Amy – Uganda


Amy – Uganda

Amy, a 17 year old girl from Amor village, is currently living with her mother while attending her last year of boarding school near Kampala.

Amy began attending the arts therapy sessions later in the programme. She would come in discreetly and quietly sit in the back of the classroom without greeting anyone. She looked older than the rest of the group and did not participate in any of the games.

  • Dreams by Amy

During the session on “children's rights", the therapist asked Amy to share her artwork (image 20). This is when she realised that Amy was a young, ambitious women with dreams for herself and her community. A big part of this could be due to Amy's access to better education. She had her own strong opinions and a view of the world based on her experiences. Therapists who could sense her maturity beyond her age, were intrigued by her quietness.

During the children's rights session, Amy spoke about her love for God and that the things she did in her life, she put God first. Amy said, “The closer you get to God, the more your problems are solved because each and every problem you have, you must consult God before consulting anyone".

Over time, as more sessions past, she opened up about her dreams and how she believed that God could help her achieve her dreams of becoming a lawyer. “I want Him to help me have a clean and kind heart to help others who are suffering", Amy said, “I want to study law to help children who are orphans and fight for their rights".

Moving forward in the program, Amy seemed to become more involved with the group and became more open about sharing aspects of herself. She appreciated being part of the group. Amy said, “When we come together like this, we learn about each other. I learned about the local when we come together like this and I also love the people who are here".

The Arts Therapy program helped Amy express herself more openly in front of others, share her ideas, and also gain more confidence. “I am enjoying doing arts even if I am not good at it", Amy said.

During the last part of the program, Amy attended almost all the sessions, which showed a shift in her attitude. She was now part of the group, mingling with the others girls, and helped translate to younger girls who didn't speak English. She opened up about her story, her dreams and her feelings.

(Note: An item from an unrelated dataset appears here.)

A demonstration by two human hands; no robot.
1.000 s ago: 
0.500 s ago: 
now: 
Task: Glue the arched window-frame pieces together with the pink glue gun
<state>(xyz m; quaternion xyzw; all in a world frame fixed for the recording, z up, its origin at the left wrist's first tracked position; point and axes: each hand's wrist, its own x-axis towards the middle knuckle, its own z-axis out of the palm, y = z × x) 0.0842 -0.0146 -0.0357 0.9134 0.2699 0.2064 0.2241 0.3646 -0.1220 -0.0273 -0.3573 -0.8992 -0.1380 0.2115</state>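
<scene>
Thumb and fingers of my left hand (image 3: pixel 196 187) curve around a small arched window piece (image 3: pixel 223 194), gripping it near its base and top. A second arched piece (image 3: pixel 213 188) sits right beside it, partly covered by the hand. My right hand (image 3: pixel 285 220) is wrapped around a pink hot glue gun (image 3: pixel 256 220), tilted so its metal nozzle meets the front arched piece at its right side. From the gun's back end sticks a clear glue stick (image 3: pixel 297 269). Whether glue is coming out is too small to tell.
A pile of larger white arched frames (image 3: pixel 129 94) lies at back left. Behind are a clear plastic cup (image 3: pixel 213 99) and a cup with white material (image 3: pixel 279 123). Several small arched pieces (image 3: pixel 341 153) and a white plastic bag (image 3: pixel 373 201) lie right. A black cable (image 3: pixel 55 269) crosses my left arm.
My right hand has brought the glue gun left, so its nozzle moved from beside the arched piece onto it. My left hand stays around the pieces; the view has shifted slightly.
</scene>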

During the paper mâché bowl session (image 21), she said that the bowl represented moments of happiness as well as moments of sadness. “I am happy when I am with my mother and friends. I am sad like when I lost my dad", Amy said, “I am not very happy because I only with my mum but I know slowly by slowly I will gain my happiness again".

For the first time in a long time, she was able to express the difficult moments she face in her life. Later in the session, she showed a picture (image 22) and said, “sometimes I can be in a dark place and I can still stay strong." She also shared her love and interest for fashion (image 23).